§ **TRY IT**: The entries are to be duplicated exactly, though any picture in them must be omitted.

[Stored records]
━━━━━━━━━━━━━━━━

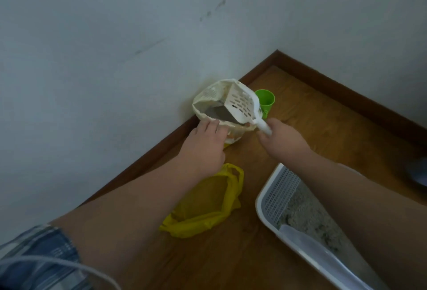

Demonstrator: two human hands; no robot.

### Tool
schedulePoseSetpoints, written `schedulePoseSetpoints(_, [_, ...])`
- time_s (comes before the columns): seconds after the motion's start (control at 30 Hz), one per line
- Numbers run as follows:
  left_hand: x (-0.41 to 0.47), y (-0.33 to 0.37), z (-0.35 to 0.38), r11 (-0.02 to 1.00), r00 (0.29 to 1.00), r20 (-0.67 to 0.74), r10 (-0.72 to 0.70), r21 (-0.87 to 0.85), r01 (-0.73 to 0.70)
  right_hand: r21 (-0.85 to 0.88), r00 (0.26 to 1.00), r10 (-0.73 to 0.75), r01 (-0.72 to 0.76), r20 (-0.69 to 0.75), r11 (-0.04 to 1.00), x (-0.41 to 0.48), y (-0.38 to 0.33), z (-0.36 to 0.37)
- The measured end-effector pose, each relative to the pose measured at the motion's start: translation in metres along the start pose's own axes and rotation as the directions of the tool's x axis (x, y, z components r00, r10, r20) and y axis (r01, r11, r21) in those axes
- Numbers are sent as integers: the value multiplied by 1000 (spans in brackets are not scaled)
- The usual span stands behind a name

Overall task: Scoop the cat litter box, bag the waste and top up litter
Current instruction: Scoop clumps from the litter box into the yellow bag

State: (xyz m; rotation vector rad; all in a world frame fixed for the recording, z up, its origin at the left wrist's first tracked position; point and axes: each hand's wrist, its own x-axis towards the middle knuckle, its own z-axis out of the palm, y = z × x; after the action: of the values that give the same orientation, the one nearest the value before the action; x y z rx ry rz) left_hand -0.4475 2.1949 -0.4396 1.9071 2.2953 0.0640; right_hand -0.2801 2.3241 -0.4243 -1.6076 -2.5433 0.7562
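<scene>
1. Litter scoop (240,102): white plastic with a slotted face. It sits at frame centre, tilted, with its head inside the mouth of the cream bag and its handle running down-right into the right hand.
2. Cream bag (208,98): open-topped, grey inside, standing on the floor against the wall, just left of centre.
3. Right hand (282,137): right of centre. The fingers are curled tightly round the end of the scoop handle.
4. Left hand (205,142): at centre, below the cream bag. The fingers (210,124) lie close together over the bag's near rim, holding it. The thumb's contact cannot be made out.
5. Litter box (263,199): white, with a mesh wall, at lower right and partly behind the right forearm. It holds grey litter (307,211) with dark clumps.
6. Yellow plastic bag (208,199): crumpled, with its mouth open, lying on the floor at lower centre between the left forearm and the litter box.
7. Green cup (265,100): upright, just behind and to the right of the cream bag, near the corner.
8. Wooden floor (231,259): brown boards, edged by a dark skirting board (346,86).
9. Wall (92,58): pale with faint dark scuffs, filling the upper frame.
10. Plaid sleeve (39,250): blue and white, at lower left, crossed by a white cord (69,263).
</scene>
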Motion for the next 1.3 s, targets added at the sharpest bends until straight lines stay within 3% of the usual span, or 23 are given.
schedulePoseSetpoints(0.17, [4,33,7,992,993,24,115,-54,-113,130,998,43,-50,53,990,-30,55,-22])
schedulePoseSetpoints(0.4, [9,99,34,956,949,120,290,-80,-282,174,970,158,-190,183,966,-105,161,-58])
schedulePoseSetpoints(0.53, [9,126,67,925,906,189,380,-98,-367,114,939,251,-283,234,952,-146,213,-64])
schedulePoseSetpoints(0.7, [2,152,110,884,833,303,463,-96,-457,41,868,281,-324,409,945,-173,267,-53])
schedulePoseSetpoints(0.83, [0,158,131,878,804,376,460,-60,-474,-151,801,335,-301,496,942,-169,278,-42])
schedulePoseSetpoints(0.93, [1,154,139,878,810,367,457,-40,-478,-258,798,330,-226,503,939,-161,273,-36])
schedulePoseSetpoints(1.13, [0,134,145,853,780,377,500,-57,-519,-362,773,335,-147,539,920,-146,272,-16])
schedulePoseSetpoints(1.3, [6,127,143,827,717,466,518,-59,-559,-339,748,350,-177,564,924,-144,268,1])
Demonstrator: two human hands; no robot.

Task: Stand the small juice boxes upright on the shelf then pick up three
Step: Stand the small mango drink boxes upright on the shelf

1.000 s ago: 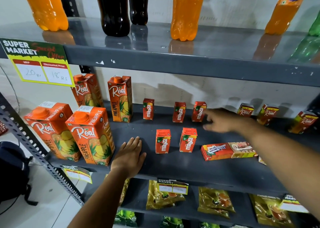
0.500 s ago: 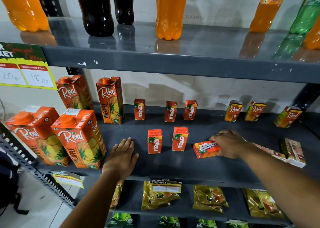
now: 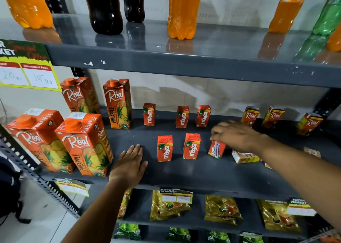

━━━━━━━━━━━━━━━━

§ **EXERCISE OUTPUT**:
Demonstrator: two human hands; no robot.

### Tool
schedulePoseSetpoints, written `schedulePoseSetpoints(_, [_, ...])`
- time_s (comes before the columns): seconds after the motion's start (control at 30 Hz), one per line
- Numbers run as follows:
  left_hand: x (-0.41 to 0.47), y (-0.33 to 0.37), z (-0.35 to 0.38), r11 (-0.02 to 1.00), r00 (0.29 to 1.00), r20 (-0.67 to 0.74), r10 (-0.72 to 0.70), r21 (-0.87 to 0.85), r01 (-0.73 to 0.70)
  right_hand: r21 (-0.85 to 0.88), r00 (0.26 to 1.00), r10 (-0.73 to 0.75), r01 (-0.72 to 0.76), r20 (-0.69 to 0.75), r11 (-0.04 to 1.00), x (-0.41 to 0.48), y (-0.38 to 0.33), z (-0.36 to 0.37)
- The measured end-effector pose, each relative to the pose measured at the motion's start: translation in metres along the start pose's own axes and rotation as the directions of the tool's x axis (x, y, z components r00, r10, r20) and y axis (r01, r11, r21) in those axes
- Numbers are sent as integers: the value multiplied by 1000 (spans in brackets are not scaled)
- The usual span stands behind a name

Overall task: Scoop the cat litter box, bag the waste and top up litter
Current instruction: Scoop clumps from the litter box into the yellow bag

State: (xyz m; rotation vector rad; all in a world frame fixed for the recording, z up, its origin at the left wrist's first tracked position; point and axes: each hand's wrist, its own x-axis towards the middle knuckle, its own z-axis out of the palm, y = z × x; after the action: of the values that give the same orientation, the one nearest the value before the action; x y z rx ry rz) left_hand -0.4475 2.1949 -0.4396 1.9071 2.2953 0.0640; right_hand -0.2801 2.3241 -0.4243 -1.6076 -2.5433 0.7562
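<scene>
1. Litter scoop (240,102): white plastic with a slotted face. It sits at frame centre, tilted, with its head inside the mouth of the cream bag and its handle running down-right into the right hand.
2. Cream bag (208,98): open-topped, grey inside, standing on the floor against the wall, just left of centre.
3. Right hand (282,137): right of centre. The fingers are curled tightly round the end of the scoop handle.
4. Left hand (205,142): at centre, below the cream bag. The fingers (210,124) lie close together over the bag's near rim, holding it. The thumb's contact cannot be made out.
5. Litter box (263,199): white, with a mesh wall, at lower right and partly behind the right forearm. It holds grey litter (307,211) with dark clumps.
6. Yellow plastic bag (208,199): crumpled, with its mouth open, lying on the floor at lower centre between the left forearm and the litter box.
7. Green cup (265,100): upright, just behind and to the right of the cream bag, near the corner.
8. Wooden floor (231,259): brown boards, edged by a dark skirting board (346,86).
9. Wall (92,58): pale with faint dark scuffs, filling the upper frame.
10. Plaid sleeve (39,250): blue and white, at lower left, crossed by a white cord (69,263).
</scene>
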Motion for the next 1.3 s, targets added at the sharpest bends until straight lines stay within 3% of the usual span, or 23 are given.
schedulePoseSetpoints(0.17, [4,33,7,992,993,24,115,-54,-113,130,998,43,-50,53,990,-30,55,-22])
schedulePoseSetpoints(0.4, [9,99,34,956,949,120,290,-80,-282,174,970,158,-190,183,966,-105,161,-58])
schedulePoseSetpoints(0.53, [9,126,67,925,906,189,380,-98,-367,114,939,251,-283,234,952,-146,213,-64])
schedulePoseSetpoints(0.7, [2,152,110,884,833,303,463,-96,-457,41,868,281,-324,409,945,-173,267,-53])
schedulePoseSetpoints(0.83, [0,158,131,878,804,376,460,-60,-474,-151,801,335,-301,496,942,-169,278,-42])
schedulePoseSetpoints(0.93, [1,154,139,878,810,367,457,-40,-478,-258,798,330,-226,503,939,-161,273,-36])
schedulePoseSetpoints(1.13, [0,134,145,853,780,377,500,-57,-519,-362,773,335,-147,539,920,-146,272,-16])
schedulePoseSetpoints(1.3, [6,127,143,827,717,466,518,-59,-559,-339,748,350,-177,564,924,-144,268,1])
Demonstrator: two human hands; no robot.

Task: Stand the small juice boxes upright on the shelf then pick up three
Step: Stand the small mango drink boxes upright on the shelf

1.000 s ago: 
0.500 s ago: 
now: 

The work on this exercise is complete.